What the exercise asks: Give back the data in full, with every line exact.

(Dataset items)
—————

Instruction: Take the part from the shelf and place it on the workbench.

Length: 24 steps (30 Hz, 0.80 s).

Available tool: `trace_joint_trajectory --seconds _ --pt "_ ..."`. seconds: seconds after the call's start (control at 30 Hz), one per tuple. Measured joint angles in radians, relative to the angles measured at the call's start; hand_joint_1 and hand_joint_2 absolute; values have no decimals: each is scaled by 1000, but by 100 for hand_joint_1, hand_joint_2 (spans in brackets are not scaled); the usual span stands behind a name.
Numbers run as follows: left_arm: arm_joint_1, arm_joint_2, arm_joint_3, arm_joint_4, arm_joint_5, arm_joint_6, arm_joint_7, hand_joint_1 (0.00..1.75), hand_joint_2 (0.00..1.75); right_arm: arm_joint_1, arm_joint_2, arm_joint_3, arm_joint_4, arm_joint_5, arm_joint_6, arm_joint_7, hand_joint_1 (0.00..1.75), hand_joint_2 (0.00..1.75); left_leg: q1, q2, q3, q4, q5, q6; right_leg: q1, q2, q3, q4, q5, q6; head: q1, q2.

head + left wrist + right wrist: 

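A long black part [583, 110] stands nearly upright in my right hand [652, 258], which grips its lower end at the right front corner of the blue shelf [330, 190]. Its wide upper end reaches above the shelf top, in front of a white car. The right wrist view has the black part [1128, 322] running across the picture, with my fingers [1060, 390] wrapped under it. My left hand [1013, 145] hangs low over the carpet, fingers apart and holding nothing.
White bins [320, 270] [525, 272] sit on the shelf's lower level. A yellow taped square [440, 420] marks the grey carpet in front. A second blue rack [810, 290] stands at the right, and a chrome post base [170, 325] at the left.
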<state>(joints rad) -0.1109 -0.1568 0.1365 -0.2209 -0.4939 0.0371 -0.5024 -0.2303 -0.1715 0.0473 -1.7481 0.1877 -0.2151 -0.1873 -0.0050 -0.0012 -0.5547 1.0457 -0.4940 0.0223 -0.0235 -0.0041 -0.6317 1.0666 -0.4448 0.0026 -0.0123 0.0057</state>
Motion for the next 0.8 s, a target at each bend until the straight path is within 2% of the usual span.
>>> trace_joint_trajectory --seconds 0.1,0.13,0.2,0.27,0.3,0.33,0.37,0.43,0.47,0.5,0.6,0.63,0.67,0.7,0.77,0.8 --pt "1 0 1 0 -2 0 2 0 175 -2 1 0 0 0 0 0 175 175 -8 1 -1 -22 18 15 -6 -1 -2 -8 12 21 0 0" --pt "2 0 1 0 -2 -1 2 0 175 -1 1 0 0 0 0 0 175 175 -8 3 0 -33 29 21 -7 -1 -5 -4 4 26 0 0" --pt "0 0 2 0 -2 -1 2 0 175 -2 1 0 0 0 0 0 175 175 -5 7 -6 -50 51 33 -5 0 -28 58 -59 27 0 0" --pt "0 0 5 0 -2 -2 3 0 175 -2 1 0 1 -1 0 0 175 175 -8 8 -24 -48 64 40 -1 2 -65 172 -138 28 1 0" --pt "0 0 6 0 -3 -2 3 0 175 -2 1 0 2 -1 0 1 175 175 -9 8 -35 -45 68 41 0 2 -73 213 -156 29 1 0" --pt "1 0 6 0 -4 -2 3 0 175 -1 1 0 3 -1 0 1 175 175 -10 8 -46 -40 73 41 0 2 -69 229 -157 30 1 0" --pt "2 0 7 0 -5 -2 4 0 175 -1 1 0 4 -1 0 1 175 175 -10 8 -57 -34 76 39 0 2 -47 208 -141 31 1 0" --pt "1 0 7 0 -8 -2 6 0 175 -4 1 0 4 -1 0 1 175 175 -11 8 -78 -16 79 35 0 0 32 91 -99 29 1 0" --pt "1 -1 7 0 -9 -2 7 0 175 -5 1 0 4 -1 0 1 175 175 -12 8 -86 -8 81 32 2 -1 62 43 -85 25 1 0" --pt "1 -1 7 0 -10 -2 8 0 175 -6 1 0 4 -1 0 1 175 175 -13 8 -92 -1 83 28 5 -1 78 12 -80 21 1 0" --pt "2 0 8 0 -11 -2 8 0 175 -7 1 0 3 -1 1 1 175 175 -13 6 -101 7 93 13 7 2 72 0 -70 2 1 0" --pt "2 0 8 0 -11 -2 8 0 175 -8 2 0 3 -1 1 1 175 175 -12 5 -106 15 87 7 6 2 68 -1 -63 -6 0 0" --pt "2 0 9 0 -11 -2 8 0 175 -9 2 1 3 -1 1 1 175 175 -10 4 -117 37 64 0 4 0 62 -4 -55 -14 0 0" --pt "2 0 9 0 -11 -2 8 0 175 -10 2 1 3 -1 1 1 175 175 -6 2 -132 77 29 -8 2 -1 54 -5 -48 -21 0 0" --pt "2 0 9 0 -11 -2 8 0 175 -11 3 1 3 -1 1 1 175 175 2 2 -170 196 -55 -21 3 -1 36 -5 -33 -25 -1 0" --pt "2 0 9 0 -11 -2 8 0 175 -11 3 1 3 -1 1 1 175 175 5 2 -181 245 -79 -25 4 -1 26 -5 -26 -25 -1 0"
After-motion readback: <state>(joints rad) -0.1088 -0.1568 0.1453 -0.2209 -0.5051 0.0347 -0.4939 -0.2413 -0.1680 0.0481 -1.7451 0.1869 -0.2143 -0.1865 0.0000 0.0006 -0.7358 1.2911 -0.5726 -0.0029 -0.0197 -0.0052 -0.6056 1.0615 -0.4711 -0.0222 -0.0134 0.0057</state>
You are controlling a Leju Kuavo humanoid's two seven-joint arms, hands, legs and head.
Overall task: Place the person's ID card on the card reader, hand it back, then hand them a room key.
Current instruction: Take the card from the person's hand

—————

Solution to this problem:
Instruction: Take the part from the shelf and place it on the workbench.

Length: 24 steps (30 Hz, 0.80 s).

Available tool: `trace_joint_trajectory --seconds _ --pt "_ ..."`. seconds: seconds after the call's start (control at 30 Hz), one per tuple. Measured joint angles in radians, relative to the angles measured at the call's start; hand_joint_1 and hand_joint_2 absolute; values have no decimals: each is scaled by 1000, but by 100 for hand_joint_1, hand_joint_2 (spans in brackets are not scaled); the usual span stands behind a name.
Numbers run as follows: left_arm: arm_joint_1, arm_joint_2, arm_joint_3, arm_joint_4, arm_joint_5, arm_joint_6, arm_joint_7, hand_joint_1 (0.00..1.75), hand_joint_2 (0.00..1.75); right_arm: arm_joint_1, arm_joint_2, arm_joint_3, arm_joint_4, arm_joint_5, arm_joint_6, arm_joint_7, hand_joint_1 (0.00..1.75), hand_joint_2 (0.00..1.75); left_leg: q1, q2, q3, q4, q5, q6; right_leg: q1, q2, q3, q4, q5, q6; head: q1, q2.

head + left wrist + right wrist: 

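A long black part [583, 110] stands nearly upright in my right hand [652, 258], which grips its lower end at the right front corner of the blue shelf [330, 190]. Its wide upper end reaches above the shelf top, in front of a white car. The right wrist view has the black part [1128, 322] running across the picture, with my fingers [1060, 390] wrapped under it. My left hand [1013, 145] hangs low over the carpet, fingers apart and holding nothing.
White bins [320, 270] [525, 272] sit on the shelf's lower level. A yellow taped square [440, 420] marks the grey carpet in front. A second blue rack [810, 290] stands at the right, and a chrome post base [170, 325] at the left.
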<state>(joints rad) -0.1109 -0.1568 0.1365 -0.2209 -0.4939 0.0371 -0.5024 -0.2303 -0.1715 0.0473 -1.7481 0.1877 -0.2151 -0.1873 -0.0050 -0.0012 -0.5547 1.0457 -0.4940 0.0223 -0.0235 -0.0041 -0.6317 1.0666 -0.4448 0.0026 -0.0123 0.0057</state>
Motion for the next 0.8 s, a target at each bend until the straight path is within 2% of the usual span.
>>> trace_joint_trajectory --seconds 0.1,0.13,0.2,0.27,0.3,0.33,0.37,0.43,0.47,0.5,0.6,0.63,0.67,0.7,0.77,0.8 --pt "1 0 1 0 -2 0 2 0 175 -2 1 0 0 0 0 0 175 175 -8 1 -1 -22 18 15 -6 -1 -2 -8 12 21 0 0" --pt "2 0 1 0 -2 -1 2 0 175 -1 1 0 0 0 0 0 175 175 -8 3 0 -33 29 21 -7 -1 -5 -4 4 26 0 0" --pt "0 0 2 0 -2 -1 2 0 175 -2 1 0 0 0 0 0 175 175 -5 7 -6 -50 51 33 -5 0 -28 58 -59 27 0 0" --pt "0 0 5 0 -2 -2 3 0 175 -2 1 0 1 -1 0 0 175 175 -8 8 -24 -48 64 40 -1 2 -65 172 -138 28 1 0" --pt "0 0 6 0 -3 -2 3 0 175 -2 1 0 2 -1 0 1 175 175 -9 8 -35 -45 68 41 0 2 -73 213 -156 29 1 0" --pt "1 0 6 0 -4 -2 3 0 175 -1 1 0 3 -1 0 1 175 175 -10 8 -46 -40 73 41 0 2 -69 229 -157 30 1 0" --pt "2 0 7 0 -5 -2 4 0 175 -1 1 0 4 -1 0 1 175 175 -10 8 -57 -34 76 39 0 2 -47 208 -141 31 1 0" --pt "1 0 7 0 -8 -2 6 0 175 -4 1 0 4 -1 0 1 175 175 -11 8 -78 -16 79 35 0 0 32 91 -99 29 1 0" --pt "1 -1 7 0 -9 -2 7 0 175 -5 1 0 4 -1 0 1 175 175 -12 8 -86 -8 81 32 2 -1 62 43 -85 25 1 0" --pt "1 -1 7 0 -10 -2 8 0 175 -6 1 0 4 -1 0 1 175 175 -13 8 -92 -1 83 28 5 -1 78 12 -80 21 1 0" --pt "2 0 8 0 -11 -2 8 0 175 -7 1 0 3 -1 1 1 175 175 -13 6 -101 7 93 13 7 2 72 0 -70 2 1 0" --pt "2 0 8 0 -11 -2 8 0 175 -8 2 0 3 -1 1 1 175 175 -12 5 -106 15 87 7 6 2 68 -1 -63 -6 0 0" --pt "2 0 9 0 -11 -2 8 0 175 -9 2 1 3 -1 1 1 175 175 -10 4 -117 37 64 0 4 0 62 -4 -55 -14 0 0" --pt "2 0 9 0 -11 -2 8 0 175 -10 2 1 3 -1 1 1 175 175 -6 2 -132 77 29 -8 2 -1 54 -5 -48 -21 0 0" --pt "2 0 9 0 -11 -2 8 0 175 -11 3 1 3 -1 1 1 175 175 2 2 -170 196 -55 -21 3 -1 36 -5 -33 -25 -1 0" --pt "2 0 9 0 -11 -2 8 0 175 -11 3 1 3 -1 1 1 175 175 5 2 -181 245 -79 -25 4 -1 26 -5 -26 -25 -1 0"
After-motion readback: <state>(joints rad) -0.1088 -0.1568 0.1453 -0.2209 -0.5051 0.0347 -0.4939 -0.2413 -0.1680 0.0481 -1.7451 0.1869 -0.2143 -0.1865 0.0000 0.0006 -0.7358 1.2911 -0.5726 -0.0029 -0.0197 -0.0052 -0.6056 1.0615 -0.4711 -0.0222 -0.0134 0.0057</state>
You are controlling a Leju Kuavo humanoid's two seven-joint arms, hands, legs and head.
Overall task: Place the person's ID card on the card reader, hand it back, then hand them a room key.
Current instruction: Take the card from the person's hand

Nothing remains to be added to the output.